Los amarillos #8 [83%], #12 [74%] y #15 [67%] (en orden de transmisión de luz, de mayor a menor, e intensidad del color: de más pálido a más opaco) debilitan la apariencia de las zonas oscuras de la superficie para resaltar las planicies desérticas y las tormentas de polvo que ocasionalmente se desarrollan en esas áreas. Como permiten el paso de más cantidad de luz, son mayormente recomendados para telescopios de poca apertura, para los cuales ese aspecto es una limitación de suma importancia. Aunque pueden utilizarse en telescopios de mayor apertura, no se recomienda su uso porque el efecto de contraste que producirán no resulta significativo.
El anaranjado #21 [46%] y el rojo de menor intensidad #23A [25%] también son convenientes para las tormentas de polvo. Además, al reducir el tono natural del planeta, aumentan el contraste entre las zonas oscuras y las claras. Esto hace que sean los más apropiados para discernir pequeños detalles en la superficie. El rojo #25 [14%] es el preferido de muchos observadores. Con él, aumenta aún más el contraste entre esas mismas zonas, resaltando las capas polares, las regiones de terreno ligeramente oscuras y los “mares” (las más opacas). Sin embargo, debido a su reducido por ciento de transmisión de luz, sólo se recomienda para telescopios de más de 8 ó 10 pulgadas de apertura.
Los de color verde claro #56 [53%] y oscuro #58 [24%] son excelentes para todo lo que tiene que ver con hielo: las capas polares, niebla helada en la superficie (principalmente en las zonas aledañas a los polos), nubes de poca altura y, nuevamente, las tormentas de polvo.

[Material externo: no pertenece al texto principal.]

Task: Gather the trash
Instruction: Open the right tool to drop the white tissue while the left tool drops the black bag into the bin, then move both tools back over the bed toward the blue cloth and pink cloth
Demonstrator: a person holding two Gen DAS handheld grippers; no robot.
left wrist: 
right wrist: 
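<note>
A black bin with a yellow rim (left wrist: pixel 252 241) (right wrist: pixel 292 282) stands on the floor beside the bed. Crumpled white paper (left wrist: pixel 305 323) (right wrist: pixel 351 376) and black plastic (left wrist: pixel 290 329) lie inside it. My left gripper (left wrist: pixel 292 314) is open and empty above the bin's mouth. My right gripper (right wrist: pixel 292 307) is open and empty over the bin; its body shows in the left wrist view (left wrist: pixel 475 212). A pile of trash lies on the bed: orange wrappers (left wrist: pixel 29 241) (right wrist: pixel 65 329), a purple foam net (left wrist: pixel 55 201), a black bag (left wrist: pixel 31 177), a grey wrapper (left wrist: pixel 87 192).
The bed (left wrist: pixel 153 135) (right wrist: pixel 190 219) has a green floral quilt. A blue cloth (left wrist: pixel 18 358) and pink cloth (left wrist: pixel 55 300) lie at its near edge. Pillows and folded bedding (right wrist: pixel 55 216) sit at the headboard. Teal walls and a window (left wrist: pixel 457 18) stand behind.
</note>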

Los filtros azul #80A [30%] y azul oscuro #38A [17%], así como el violeta #47 [3%] y, en menor medida, el azul pálido #82A [73%, azul pálido], son los favoritos en el momento conocido como la aclaración o claro violeta. Entre todos, el violeta #47 es el menos recomendado por los aficionados porque sólo permite un 3% de transmisión de luz. En telescopios de poca apertura, eso se traduce en una imagen extremadamente opaca y difícil de apreciar. Aún así, dicen que es el más eficiente para la detección de nubes de vapor de agua en la alta atmósfera marciana y la niebla sobre las zonas polares.
Como regla general, los instrumentos de poca apertura recogen menos luz que los de mayor apertura. Por lo tanto, aquellos que posean telescopios de menos de 6 pulgadas (150mm) deben utilizar filtros que permitan mayor transmisión de luz. De todos los filtros, el #21 y el #23A son los más versátiles y apropiados para cualquier equipo y tipo de observación de Marte.

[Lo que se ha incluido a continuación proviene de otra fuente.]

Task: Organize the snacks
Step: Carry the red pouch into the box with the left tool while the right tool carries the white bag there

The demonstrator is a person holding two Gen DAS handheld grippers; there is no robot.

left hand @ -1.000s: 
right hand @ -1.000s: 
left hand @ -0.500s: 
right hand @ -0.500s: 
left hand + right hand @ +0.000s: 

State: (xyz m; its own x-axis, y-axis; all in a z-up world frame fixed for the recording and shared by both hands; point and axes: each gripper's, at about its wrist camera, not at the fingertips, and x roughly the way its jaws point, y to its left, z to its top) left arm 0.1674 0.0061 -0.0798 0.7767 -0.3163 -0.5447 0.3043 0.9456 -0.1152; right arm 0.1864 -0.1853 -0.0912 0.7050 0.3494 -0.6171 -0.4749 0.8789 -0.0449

Es importante destacar que ninguno de estos pequeños cristales es necesario para observar a Marte, ni a ninguno de los demás planetas. Los detalles que puedan verse con o sin ellos son los mismos. La ventaja de utilizar un filtro estriba solamente en que es más fácil distinguirlos. En el caso de fenómenos atmosféricos, el empleo de un filtro sí suele ser la única alternativa. En términos generales, los filtros son muy convenientes para telescopios de mayor apertura porque, en esos instrumentos, el planeta se ve demasiado brillante. Usando un filtro, se opacará parte de ese exceso, permitiendo ver mejor los detalles.